It is a perspective view which shows an example of the laser processing apparatus which concerns on 1st Embodiment. It is a perspective view which shows an example of the grinding device which concerns on 1st Embodiment. It is explanatory drawing of the flow of the processing method of the wafer which concerns on 1st Embodiment. It is a modification of the grinding | polishing acceleration | stimulation layer formation process which concerns on 1st Embodiment. It is explanatory drawing of the flow of the processing method of the wafer which concerns on 2nd Embodiment. It is a modification of the grinding promotion layer formation process which concerns on 2nd Embodiment.

  A wafer processing method using stealth dicing according to the first embodiment will be described below with reference to the accompanying drawings. The wafer processing method according to the first embodiment is performed through a sticking process, a modified layer forming process using a laser processing apparatus, a grinding promoting layer forming process, and a grinding process using a grinding apparatus. In the attaching step, an adhesive sheet is attached to the surface of the optical device wafer on which the optical semiconductor layer is formed. In the modified layer forming step, a modified layer is continuously formed along the planned division line inside the optical device wafer.

  In the grinding promotion layer forming step, a grinding promotion layer is formed in the vicinity of the back surface of the optical device wafer along the planned division line. In this grinding layer forming step, cracks and the like are generated in the vicinity of the back surface by laser processing, so that the back surface of the optical device wafer is formed in an uneven shape (rough surface). In the grinding process, the optical device wafer is thinned so that the modified layer is divided into individual device chips using the division starting point. In this grinding step, the grinding wheel bites into the concavo-convex back surface of the optical device wafer, so that even if it is an optical device wafer having a high hardness and a back surface, the surface is satisfactorily ground. Hereinafter, the details of the processing method according to the present embodiment will be described.

  With reference to FIG. 1, a laser processing apparatus for forming a modified layer inside an optical device wafer and forming a grinding acceleration layer in the vicinity of the back surface of the optical device wafer will be described. FIG. 1 is a perspective view of the laser processing apparatus according to the present embodiment. Note that the laser processing apparatus according to the present embodiment is not limited to the configuration shown in FIG. The laser processing apparatus may have any configuration as long as the modified layer and the grinding acceleration layer can be formed on the optical device wafer.

  As shown in FIG. 1, a laser processing apparatus 100 processes an optical device wafer W by relatively moving a laser processing unit 102 that irradiates a laser beam and a chuck table (holding means) 103 that holds the optical device wafer W. It is configured as follows. The optical device wafer W is formed in a substantially disk shape, and an optical semiconductor layer 401 (see FIG. 3) is laminated on the surface of the sapphire substrate. The optical device wafer W is divided into a plurality of regions by division lines 402 (see FIG. 3) arranged in a lattice pattern, and an optical device is formed in each of the divided regions.

The optical device wafer W is attached to an adhesive sheet 412 stretched on the ring frame 411 with the upper surface on which the optical semiconductor layer 401 is formed facing downward. The adhesive sheet 412 is attached to the optical device wafer W by, for example, a known mounter device not shown. The optical device wafer W is not limited to a sapphire wafer in which an optical semiconductor layer 401 is laminated on a sapphire (Al ₂ O ₃ ) substrate, but is applied to an inorganic material substrate such as a gallium arsenide (GaAs) substrate or a silicon carbide (SiC) substrate. A semiconductor layer 401 may be stacked.

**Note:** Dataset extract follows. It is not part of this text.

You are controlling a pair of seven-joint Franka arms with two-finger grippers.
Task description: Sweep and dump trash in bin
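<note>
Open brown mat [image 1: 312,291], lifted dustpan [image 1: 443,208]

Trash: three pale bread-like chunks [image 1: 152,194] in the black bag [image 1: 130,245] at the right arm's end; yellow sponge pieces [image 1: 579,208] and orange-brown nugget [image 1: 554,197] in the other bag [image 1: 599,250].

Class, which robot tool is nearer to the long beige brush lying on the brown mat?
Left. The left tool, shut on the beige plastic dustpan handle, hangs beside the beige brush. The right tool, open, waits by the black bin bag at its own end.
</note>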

  The laser processing apparatus 100 has a rectangular parallelepiped base 101. On the upper surface of the base 101, there is provided a chuck table moving mechanism 104 that feeds the chuck table 103 in the X-axis direction and indexes it in the Y-axis direction. A standing wall 111 is erected on the rear side of the chuck table moving mechanism 104. An arm portion 112 projects from the front surface of the standing wall portion 111, and a laser processing unit 102 is supported on the arm portion 112 so as to face the chuck table 103.

  The chuck table moving mechanism 104 includes a pair of guide rails 115 arranged on the upper surface of the base 101 and parallel to the X-axis direction, and a motor-driven X-axis table 116 slidably installed on the pair of guide rails 115. Have. The chuck table moving mechanism 104 includes a pair of guide rails 117 arranged on the top surface of the X-axis table 116 and parallel to the Y-axis direction, and a motor-driven Y-axis table 118 slidably installed on the pair of guide rails 117. And have.

  A chuck table 103 is provided on the Y-axis table 118. Note that nut portions (not shown) are formed on the back surfaces of the X-axis table 116 and the Y-axis table 118, and ball screws 121 and 122 are screwed to these nut portions. The drive motors 123 and 124 connected to one end portions of the ball screws 121 and 122 are rotationally driven, whereby the chuck table 103 is moved along the guide rails 115 and 117 in the X-axis direction and the Y-axis direction.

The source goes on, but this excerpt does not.